**Directions:** Please return the listing exactly as written, but without its pictures.

**Data section:**

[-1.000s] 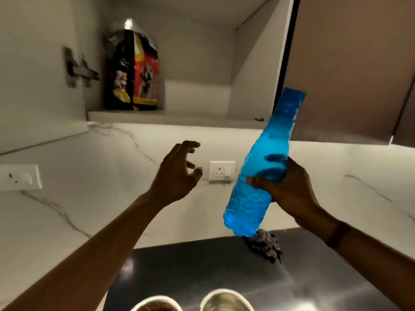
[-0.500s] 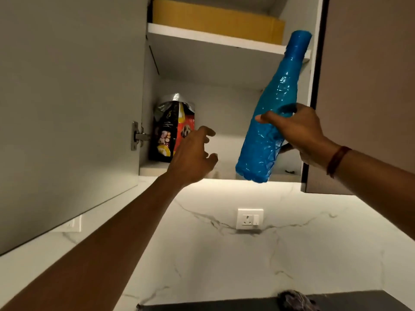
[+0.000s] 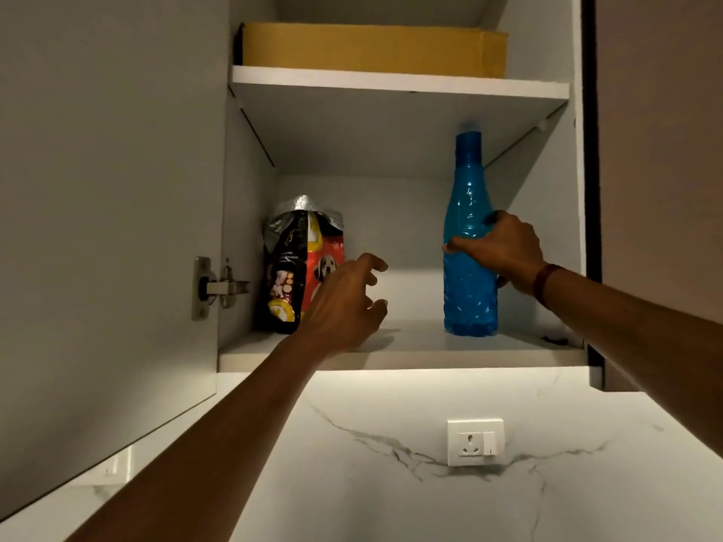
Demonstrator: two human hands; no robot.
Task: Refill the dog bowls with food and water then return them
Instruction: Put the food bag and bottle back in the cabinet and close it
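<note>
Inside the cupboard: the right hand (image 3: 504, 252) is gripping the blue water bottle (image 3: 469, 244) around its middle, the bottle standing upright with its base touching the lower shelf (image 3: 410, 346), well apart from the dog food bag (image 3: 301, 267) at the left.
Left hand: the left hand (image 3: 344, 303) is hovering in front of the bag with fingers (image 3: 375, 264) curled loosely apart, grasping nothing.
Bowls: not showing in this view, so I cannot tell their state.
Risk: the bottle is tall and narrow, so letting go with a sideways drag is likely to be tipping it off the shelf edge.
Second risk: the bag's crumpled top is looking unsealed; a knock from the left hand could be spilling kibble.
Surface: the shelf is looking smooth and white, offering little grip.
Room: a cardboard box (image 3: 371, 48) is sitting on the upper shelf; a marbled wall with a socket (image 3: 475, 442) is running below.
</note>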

**Exercise result:**
[-1.000s] 
[-0.500s] 
[+0.000s] 
Demonstrator: two human hands; no robot.
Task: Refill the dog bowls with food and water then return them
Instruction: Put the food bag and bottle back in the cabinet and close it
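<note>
Inside the cupboard: the right hand (image 3: 504, 252) is gripping the blue water bottle (image 3: 469, 244) around its middle, the bottle standing upright with its base touching the lower shelf (image 3: 410, 346), well apart from the dog food bag (image 3: 301, 267) at the left.
Left hand: the left hand (image 3: 344, 303) is hovering in front of the bag with fingers (image 3: 375, 264) curled loosely apart, grasping nothing.
Bowls: not showing in this view, so I cannot tell their state.
Risk: the bottle is tall and narrow, so letting go with a sideways drag is likely to be tipping it off the shelf edge.
Second risk: the bag's crumpled top is looking unsealed; a knock from the left hand could be spilling kibble.
Surface: the shelf is looking smooth and white, offering little grip.
Room: a cardboard box (image 3: 371, 48) is sitting on the upper shelf; a marbled wall with a socket (image 3: 475, 442) is running below.
</note>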

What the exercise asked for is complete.